WHAT IS EXPECTED:
Retype the material exactly, ending with the line containing "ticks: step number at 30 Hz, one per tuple".

### THE DATA

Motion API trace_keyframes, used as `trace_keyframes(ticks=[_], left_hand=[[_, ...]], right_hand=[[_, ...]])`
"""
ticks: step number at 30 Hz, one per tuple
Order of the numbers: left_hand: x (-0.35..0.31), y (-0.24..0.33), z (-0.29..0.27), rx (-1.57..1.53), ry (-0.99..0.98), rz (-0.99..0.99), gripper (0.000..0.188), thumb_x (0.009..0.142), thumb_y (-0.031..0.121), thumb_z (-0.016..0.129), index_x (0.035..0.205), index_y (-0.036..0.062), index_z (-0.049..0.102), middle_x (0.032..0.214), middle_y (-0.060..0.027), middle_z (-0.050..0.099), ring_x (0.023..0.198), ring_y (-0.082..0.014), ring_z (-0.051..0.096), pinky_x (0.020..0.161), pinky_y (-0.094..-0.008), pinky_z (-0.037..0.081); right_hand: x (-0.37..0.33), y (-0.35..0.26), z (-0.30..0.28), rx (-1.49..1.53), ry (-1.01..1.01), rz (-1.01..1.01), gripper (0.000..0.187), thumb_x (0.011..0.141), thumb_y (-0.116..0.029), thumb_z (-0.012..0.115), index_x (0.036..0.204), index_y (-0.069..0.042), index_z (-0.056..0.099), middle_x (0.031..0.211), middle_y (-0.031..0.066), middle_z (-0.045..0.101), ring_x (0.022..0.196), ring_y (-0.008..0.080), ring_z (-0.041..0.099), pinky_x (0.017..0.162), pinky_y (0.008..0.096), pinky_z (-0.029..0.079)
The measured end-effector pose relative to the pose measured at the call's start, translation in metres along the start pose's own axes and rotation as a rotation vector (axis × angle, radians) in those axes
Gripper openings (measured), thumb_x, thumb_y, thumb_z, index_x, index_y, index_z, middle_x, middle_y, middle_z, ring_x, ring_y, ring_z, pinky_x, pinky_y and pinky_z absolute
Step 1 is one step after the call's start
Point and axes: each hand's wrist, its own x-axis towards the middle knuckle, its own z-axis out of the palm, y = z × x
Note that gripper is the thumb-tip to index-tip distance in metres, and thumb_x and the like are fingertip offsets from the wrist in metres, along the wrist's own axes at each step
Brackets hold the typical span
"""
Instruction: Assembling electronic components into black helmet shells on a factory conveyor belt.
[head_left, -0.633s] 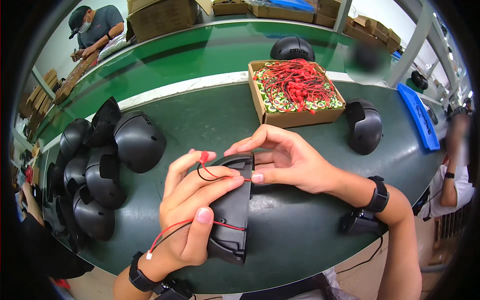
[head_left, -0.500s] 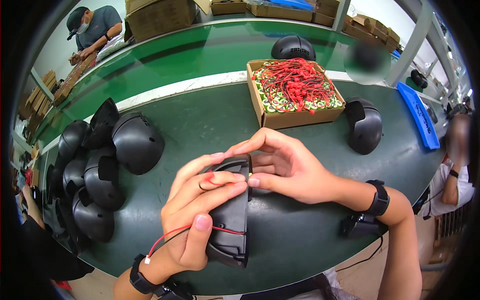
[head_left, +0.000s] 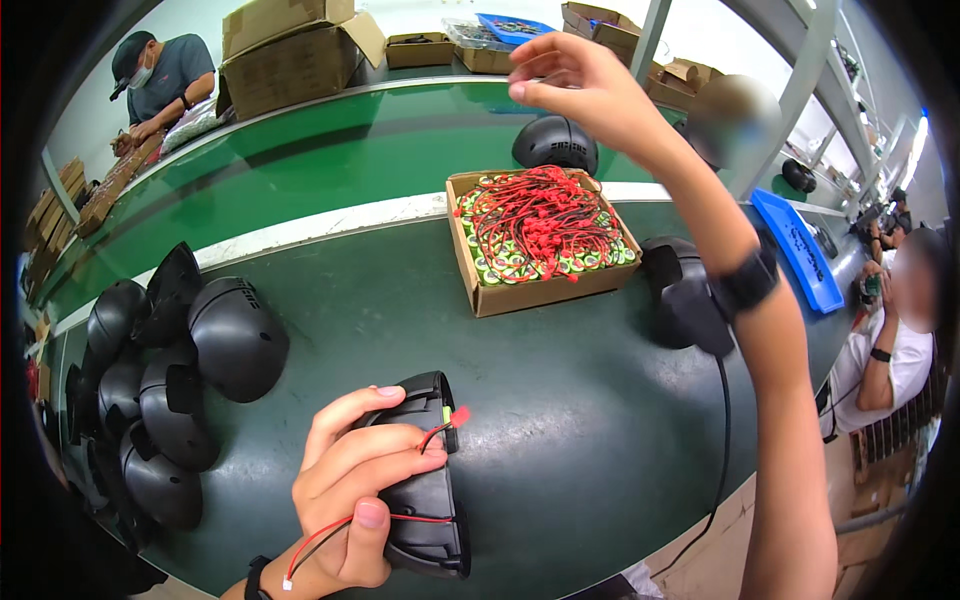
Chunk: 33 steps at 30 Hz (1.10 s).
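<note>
My left hand (head_left: 350, 490) grips a black domed plastic shell (head_left: 428, 545), its flat rim turned to the right. A thin red and black wire pair (head_left: 318, 540) runs out of the shell under my thumb and ends in a small white connector over my wrist. Near my fingertips a red plug (head_left: 460, 416) on short wires sticks out beside a bit of green at the rim. Raised far from the shell, my right hand (head_left: 590, 95) is beyond the cardboard box (head_left: 545, 293), fingers loosely curled and apart, with nothing visible in it. Green battery cells (head_left: 500, 262) with tangled red-black leads (head_left: 545, 215) fill that box.
Several black shells (head_left: 240, 340) are heaped at the left. Another shell (head_left: 556, 143) sits behind the box, and one (head_left: 668, 262) is partly hidden by my right forearm. A blue tray (head_left: 800, 255) lies at the right edge. Co-workers are at the far left and right.
My right hand has left the shell and moved up and away past the box. My left hand still holds the shell, now lower in view. The red plug is uncovered at the rim.
</note>
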Motion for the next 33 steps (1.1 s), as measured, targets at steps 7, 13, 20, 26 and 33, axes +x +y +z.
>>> trace_keyframes(ticks=[7,13,20,26,33], left_hand=[[0.003,-0.005,0.003,-0.042,0.048,0.096,0.045,0.092,0.027,0.036,0.093,-0.0026,0.070,0.088,-0.0152,0.066,0.104,-0.0379,0.055,0.094,-0.0473,0.041],[0.005,-0.005,0.000,-0.096,0.035,0.128,0.041,0.093,0.024,0.037,0.094,-0.0045,0.067,0.091,-0.0171,0.065,0.104,-0.0405,0.055,0.095,-0.0479,0.041],[0.004,-0.007,0.006,-0.179,0.075,0.122,0.047,0.094,0.027,0.032,0.094,-0.0049,0.067,0.093,-0.0176,0.065,0.110,-0.0396,0.053,0.099,-0.0484,0.037],[0.000,-0.008,0.000,-0.208,0.044,0.150,0.033,0.094,0.013,0.038,0.101,-0.0086,0.062,0.102,-0.0195,0.061,0.110,-0.0428,0.052,0.096,-0.0445,0.041],[0.005,-0.008,0.004,-0.220,0.033,0.170,0.035,0.094,0.015,0.038,0.101,-0.0098,0.062,0.103,-0.0208,0.059,0.111,-0.0428,0.052,0.094,-0.0438,0.042]], right_hand=[[0.010,0.129,-0.004,-0.820,-0.516,0.464,0.103,0.053,-0.016,0.082,0.142,-0.007,0.030,0.133,0.0234,0.045,0.120,0.0398,0.046,0.102,0.0427,0.040],[0.003,0.119,-0.025,-1.105,-0.487,0.485,0.092,0.049,-0.020,0.086,0.130,-0.005,0.046,0.126,0.0186,0.046,0.112,0.0419,0.047,0.095,0.0449,0.044],[-0.035,0.094,-0.064,-0.951,-0.073,0.410,0.089,0.044,-0.022,0.088,0.122,-0.008,0.049,0.119,0.0176,0.049,0.111,0.0408,0.047,0.092,0.0463,0.046],[-0.089,-0.071,-0.031,-0.422,-0.036,-0.317,0.052,0.052,0.002,0.072,0.096,-0.004,0.045,0.121,0.0140,0.050,0.110,0.0320,0.047,0.094,0.0364,0.039],[-0.190,-0.121,0.025,-0.082,-0.344,-0.287,0.069,0.054,-0.008,0.084,0.116,-0.021,0.058,0.141,0.0212,0.033,0.116,0.0347,0.045,0.092,0.0434,0.043]])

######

RESPONSE TO THIS TASK:
Motion API trace_keyframes, used as `trace_keyframes(ticks=[_], left_hand=[[_, ...]], right_hand=[[_, ...]])`
"""
ticks: step number at 30 Hz, one per tuple

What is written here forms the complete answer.